L’Église catholique en RDC, à travers ces actions et prises de position, ne fait pas que combler le vide laissé par une opposition politique affaiblie ; elle s’affirme comme une force morale et éthique influente, prête à contester les décisions qu’elle juge contraires aux intérêts du peuple et à la doctrine chrétienne. Cette dynamique pose la question de l’évolution future du rôle de l’Église dans l’espace public congolais, surtout en période de crise politique ou sociale. En prenant part activement au débat public et en s’opposant à certaines politiques, l’Église catholique pourrait bien redéfinir les contours de l’opposition en RDC, en se positionnant comme une voix critique incontournable face à l’administration Tshisekedi.
Une opposition qui interroge
L’histoire de l’opposition de l’Église catholique au pouvoir en République Démocratique du Congo (RDC) remonte à plusieurs décennies, marquant profondément le paysage politique et social du pays. Sous le régime de Mobutu Sese Seko, l’Église s’était déjà illustrée par son rôle de contrepoids moral et éthique, souvent en opposition aux abus du pouvoir. Cette tradition de résistance s’est poursuivie avec l’arrivée au pouvoir de Laurent-Désiré Kabila, et plus tard, son fils Joseph Kabila. Durant ces périodes, l’Église catholique a joué un rôle crucial dans la médiation des conflits et la promotion des droits humains, tout en s’opposant aux tentatives de prolongement de mandat et aux violations des libertés fondamentales. L’engagement de l’Église dans la sphère politique a souvent été vu comme un bastion de la résistance contre l’autoritarisme et un promoteur inlassable de la paix et de la justice sociale.

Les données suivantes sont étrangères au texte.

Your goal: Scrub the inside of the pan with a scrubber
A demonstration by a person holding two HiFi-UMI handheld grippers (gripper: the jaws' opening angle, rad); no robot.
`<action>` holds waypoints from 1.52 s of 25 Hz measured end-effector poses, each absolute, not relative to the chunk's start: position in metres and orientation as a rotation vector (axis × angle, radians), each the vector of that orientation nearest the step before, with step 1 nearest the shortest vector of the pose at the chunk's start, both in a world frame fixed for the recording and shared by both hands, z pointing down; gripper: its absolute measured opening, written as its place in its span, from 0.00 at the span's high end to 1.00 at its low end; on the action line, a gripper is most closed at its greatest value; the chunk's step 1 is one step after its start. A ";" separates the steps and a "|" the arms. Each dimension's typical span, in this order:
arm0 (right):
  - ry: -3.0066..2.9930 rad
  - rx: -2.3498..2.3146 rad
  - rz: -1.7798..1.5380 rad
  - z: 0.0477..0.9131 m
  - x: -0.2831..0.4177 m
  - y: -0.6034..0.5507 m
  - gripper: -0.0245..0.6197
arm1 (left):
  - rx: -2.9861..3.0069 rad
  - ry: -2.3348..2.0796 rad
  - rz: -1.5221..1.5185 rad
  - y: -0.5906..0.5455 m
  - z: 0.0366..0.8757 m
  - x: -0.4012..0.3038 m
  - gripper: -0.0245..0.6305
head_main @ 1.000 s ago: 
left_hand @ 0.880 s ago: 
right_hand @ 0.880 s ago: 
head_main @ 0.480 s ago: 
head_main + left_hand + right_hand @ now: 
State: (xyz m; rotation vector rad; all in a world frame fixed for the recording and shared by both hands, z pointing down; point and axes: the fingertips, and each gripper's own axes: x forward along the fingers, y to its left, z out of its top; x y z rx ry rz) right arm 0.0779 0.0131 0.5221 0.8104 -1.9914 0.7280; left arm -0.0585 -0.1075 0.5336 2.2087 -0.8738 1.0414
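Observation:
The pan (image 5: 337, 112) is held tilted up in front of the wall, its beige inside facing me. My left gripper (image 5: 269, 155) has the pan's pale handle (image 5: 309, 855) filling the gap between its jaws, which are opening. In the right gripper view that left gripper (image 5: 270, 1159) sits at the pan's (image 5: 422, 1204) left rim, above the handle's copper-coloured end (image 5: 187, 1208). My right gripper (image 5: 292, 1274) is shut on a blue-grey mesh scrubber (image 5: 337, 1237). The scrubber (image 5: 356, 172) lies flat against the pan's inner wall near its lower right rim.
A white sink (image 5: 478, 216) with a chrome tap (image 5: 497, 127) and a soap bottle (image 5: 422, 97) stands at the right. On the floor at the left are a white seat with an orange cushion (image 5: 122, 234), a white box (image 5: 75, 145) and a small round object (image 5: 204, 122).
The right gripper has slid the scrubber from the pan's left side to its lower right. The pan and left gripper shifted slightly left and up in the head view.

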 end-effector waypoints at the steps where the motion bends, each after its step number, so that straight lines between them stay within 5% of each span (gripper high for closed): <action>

Toutefois, les liens étroits entre l’Église catholique et certains acteurs politiques, notamment Moïse Katumbi, ont soulevé des questions quant à l’impartialité de son combat. La relation entre Katumbi, figure de l’opposition, et des personnalités ecclésiastiques comme le cardinal Ambongo, est souvent citée comme exemple de ces accointances potentiellement problématiques. Ces liens pourraient donner l’impression que l’Église prend parti dans les luttes politiques, en favorisant certains acteurs au détriment de son rôle de médiateur impartial. Cette perception risque d’affaiblir la position de l’Église en tant que force morale et spirituelle indépendante, la faisant apparaître comme un acteur politique aligné sur les intérêts de figures spécifiques, plutôt que comme un défenseur universel des valeurs et principes éthiques.
Par ailleurs, en dépit de son engagement envers la promotion de la démocratie et des droits humains, l’Église catholique en RDC est parfois perçue comme adoptant une posture extrémiste ou trop engagée politiquement. En s’impliquant ouvertement dans le soutien à des opposants, elle risque de s’éloigner de son rôle traditionnel de « l’église au milieu du village », c’est-à-dire une institution au-dessus des clivages, offrant un espace de réconciliation et de dialogue pour tous. Cette position activiste pourrait compromettre sa capacité à rassembler et à agir comme force de pacification, en la cantonnant au rôle de participant dans l’arène politique plutôt qu’en tant que guide moral et spirituel pour la nation. La ligne entre l’engagement pour la justice et l’activisme politique peut s’avérer fine, posant des défis quant à l’équilibre entre la défense des valeurs et la neutralité nécessaire pour maintenir la confiance de l’ensemble de la population congolaise.